Both Chapman and Bates acknowledged that as CEOs became more involved, the baton of academic interests in a sense was passed to a relevant caretaker. But while presidents do have a broad view, Bates said they can't ignore the bottom line.

"Some people like to think that presidential control is akin to faculty rep control, but I don't think so," he said. "I think presidential control is different because they are the bottom line. By the time something gets to them, it's difficult in many instances for them to really understand what all of the issues are. In fact, I've heard that some presidents are saying now that they're in control we don't need the role of the faculty -- but the roles are not one and the same.

"I see the faculty as one of the front-line watchdogs," Bates said. "I see the presidents at the end of the line to make sure there's some reasonable balance in this process, but they're not the ones to talk about maintaining academic integrity, particularly on local campuses."

Chapman said that presidential control in fact has decreased the need for a faculty rep.

"It's kind of regrettable because it's brought on a different attitude," he said. "It's nice to have a perspective from someone there whose job doesn't depend on the athletics success of the team. That's one of the things the faculty reps were insulated by -- their jobs depended on their academic endeavors and they could provide the viewpoint that the professionals couldn't, as well as CEOs, who were more concerned with public image and so forth."

Bates said that the role of the faculty athletics representative shouldn't be diminished any more than it already has.
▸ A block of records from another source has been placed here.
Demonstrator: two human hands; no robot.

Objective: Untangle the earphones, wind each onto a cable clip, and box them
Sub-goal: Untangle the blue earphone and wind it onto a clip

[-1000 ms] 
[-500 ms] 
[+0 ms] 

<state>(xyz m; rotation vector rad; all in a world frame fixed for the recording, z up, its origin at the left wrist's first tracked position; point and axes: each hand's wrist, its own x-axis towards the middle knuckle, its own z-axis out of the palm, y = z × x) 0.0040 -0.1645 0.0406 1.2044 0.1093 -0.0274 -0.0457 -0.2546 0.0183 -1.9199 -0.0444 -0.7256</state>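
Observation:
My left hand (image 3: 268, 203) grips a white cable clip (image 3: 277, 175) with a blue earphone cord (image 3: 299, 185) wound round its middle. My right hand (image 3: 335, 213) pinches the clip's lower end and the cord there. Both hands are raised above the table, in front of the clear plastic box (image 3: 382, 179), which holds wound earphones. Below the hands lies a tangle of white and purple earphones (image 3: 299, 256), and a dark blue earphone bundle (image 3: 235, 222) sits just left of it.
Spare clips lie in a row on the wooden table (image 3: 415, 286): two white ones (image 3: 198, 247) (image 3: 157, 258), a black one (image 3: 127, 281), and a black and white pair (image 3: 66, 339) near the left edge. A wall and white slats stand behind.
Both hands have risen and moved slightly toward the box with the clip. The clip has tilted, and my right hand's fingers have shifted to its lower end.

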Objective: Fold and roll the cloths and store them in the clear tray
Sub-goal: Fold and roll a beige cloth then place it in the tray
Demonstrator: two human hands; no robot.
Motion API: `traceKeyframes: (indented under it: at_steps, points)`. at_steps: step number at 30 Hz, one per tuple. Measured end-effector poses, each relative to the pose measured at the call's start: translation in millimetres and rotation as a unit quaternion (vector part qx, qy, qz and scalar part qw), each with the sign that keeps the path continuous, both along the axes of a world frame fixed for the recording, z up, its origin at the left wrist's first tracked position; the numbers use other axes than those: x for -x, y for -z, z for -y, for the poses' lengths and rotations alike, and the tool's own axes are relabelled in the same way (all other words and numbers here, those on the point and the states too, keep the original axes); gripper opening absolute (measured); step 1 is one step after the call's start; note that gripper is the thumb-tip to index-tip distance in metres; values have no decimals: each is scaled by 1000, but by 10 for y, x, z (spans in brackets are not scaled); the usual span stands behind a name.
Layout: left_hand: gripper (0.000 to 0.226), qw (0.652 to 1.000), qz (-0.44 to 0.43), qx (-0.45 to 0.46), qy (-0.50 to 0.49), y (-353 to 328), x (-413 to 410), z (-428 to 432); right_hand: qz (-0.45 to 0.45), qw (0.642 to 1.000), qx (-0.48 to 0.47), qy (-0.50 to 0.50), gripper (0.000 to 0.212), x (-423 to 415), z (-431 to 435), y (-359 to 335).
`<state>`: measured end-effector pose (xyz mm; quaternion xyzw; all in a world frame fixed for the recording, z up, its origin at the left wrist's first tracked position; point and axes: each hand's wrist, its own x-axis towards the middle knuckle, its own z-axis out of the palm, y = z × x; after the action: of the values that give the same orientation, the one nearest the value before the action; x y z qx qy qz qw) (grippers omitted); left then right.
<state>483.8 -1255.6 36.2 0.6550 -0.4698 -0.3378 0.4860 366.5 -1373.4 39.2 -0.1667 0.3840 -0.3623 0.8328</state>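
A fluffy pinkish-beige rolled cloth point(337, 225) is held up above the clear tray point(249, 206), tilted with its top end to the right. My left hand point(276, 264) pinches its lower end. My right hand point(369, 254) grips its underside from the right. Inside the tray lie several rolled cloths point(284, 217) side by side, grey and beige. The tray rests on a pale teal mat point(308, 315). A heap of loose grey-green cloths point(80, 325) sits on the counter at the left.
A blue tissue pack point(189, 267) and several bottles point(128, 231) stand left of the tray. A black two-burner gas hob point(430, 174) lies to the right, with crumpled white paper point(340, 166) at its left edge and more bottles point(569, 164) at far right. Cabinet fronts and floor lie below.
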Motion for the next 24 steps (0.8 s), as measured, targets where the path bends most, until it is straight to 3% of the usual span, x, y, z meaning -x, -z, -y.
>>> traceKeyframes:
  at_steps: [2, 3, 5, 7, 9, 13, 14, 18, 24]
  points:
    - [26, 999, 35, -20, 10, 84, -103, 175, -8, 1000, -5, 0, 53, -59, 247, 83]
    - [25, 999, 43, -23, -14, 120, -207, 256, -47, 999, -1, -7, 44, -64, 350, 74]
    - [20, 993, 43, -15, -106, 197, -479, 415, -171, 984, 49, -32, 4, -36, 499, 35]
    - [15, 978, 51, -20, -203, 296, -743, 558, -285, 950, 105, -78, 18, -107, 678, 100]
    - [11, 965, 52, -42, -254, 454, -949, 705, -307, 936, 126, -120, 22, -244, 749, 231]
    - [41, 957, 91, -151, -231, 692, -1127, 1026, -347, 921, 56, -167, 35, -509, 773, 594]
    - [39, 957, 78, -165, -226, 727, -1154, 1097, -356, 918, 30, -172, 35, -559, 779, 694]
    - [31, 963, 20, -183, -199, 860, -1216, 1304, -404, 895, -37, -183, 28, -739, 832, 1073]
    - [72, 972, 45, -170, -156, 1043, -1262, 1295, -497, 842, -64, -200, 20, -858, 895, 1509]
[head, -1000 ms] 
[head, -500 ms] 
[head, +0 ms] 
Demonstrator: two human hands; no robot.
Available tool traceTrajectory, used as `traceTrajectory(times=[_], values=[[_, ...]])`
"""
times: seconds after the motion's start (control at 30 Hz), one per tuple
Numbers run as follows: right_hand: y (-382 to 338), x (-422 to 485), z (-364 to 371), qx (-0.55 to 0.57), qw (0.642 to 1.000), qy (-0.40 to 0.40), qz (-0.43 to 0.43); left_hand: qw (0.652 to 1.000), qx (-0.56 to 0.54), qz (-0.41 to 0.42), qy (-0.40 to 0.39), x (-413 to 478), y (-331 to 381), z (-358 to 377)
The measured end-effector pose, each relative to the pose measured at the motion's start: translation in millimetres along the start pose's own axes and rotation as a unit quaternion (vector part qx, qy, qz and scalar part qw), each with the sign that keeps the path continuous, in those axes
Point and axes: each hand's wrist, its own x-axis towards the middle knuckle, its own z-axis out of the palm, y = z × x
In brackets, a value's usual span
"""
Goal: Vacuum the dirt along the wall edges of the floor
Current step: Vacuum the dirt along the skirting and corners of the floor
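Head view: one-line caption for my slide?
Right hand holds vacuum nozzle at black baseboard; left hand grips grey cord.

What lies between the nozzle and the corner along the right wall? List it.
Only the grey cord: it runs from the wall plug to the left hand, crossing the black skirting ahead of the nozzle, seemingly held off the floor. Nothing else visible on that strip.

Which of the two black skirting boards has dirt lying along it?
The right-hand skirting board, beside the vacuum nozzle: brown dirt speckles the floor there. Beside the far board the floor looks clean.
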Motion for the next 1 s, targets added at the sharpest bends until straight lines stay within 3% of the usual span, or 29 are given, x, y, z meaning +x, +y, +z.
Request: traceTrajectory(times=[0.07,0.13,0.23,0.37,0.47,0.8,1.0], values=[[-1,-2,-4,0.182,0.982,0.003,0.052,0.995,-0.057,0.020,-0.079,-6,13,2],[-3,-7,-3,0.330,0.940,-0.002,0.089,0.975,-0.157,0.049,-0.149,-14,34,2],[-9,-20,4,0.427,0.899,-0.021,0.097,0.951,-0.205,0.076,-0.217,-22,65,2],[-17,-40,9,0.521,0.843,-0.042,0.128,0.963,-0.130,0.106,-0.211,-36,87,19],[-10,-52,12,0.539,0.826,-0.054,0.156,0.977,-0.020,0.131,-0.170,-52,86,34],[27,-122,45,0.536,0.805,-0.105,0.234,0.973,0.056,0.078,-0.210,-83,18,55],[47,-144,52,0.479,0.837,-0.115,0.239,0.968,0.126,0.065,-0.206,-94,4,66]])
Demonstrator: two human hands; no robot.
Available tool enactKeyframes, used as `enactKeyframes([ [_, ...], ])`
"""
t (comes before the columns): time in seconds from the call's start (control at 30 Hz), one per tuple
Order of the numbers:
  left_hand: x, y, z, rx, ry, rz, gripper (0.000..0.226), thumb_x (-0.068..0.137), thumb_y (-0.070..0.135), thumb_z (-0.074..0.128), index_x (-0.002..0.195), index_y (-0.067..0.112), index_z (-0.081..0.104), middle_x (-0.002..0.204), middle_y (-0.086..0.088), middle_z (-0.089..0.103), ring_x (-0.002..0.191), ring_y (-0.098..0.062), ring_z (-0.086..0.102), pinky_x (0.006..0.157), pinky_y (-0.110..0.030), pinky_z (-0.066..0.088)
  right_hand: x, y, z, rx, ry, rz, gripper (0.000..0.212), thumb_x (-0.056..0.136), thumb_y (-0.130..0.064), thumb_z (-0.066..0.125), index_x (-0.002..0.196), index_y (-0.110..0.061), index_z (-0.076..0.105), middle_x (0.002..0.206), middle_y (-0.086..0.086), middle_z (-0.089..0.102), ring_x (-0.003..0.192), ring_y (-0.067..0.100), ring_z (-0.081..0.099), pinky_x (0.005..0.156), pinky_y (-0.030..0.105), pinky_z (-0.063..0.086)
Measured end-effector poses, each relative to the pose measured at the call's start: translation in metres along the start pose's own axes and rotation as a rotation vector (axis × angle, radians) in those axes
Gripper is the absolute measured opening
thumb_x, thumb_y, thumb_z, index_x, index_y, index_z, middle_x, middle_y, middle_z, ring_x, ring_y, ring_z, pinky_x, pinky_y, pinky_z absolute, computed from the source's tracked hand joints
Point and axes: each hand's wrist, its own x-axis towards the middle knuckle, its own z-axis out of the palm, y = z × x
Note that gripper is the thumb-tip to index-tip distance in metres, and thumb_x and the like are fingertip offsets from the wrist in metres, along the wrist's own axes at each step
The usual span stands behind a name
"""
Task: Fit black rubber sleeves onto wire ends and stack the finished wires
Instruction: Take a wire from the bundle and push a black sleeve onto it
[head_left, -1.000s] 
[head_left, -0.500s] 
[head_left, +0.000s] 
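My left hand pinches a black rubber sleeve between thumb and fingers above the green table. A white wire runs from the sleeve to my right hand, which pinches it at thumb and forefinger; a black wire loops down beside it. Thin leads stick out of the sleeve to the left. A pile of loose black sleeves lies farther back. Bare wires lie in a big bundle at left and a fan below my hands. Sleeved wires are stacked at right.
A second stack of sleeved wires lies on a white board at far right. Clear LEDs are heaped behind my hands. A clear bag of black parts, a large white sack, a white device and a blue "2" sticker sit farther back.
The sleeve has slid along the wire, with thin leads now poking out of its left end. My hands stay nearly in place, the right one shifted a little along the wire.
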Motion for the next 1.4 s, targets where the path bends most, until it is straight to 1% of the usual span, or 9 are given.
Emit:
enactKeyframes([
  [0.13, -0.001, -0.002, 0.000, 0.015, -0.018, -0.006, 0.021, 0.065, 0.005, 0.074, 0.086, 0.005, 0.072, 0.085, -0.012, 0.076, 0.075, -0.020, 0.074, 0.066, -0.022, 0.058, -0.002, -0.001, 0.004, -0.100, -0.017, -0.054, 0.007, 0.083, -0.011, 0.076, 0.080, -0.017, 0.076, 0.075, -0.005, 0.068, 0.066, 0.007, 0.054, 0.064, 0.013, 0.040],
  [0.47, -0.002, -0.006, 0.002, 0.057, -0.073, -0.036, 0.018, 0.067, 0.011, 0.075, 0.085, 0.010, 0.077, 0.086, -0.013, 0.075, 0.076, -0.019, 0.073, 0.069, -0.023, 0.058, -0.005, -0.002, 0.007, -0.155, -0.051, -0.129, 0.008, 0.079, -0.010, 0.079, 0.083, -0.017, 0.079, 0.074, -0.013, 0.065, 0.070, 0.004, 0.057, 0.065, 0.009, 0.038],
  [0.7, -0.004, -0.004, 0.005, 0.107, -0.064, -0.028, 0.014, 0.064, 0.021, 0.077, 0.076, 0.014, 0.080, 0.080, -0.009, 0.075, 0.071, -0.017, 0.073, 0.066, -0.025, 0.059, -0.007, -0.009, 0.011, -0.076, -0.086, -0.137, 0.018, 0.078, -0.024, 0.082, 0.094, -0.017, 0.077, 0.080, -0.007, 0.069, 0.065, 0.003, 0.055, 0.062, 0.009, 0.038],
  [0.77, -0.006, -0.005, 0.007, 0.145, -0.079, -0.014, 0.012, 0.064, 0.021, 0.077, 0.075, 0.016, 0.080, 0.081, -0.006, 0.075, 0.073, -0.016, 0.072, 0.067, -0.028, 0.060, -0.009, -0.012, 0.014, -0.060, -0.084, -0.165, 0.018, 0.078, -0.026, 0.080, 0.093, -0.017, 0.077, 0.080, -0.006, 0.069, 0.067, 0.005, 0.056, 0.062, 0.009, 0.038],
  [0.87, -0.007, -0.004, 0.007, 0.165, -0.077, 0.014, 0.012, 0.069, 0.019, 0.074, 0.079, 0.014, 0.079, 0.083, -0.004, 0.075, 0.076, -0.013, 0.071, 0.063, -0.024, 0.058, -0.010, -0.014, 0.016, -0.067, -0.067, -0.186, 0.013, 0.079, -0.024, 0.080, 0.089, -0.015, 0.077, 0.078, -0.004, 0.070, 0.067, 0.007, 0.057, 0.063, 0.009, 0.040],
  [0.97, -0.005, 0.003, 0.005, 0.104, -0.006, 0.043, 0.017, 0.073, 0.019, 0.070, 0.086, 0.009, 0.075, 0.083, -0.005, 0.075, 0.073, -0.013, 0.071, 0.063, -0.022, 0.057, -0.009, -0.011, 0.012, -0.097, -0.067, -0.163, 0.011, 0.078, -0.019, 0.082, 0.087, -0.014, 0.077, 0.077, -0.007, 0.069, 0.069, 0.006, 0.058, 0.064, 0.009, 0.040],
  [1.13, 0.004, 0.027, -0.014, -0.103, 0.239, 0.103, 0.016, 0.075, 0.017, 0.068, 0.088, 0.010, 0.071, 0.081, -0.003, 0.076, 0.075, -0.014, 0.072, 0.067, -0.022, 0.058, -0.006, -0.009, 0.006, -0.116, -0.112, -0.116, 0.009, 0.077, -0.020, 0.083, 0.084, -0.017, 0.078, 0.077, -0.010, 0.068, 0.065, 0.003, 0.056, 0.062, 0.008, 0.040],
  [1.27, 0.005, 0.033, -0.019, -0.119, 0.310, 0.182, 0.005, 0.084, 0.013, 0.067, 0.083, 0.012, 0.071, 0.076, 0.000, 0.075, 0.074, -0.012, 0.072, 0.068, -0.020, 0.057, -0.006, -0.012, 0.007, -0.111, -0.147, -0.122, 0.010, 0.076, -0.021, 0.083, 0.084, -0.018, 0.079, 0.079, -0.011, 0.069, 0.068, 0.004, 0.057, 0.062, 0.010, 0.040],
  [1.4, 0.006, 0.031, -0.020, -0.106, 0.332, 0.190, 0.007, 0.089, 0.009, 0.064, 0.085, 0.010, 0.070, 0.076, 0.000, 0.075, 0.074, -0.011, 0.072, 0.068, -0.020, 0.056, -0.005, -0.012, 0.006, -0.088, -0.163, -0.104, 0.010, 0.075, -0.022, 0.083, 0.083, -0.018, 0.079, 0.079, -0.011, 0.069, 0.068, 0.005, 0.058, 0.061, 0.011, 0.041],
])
He believes that the Association's leadership should maintain a partnership among presidents, athletics administrators, commissioners -- and certainly, faculty athletics representatives.

"The main issue is that we're major academic institutions where there are other activities that go on in conjunction with our primary role," he said. "And when couched that way, it's clear then that you've got to maintain a heavy faculty involvement. Otherwise, you begin to lose what you started with."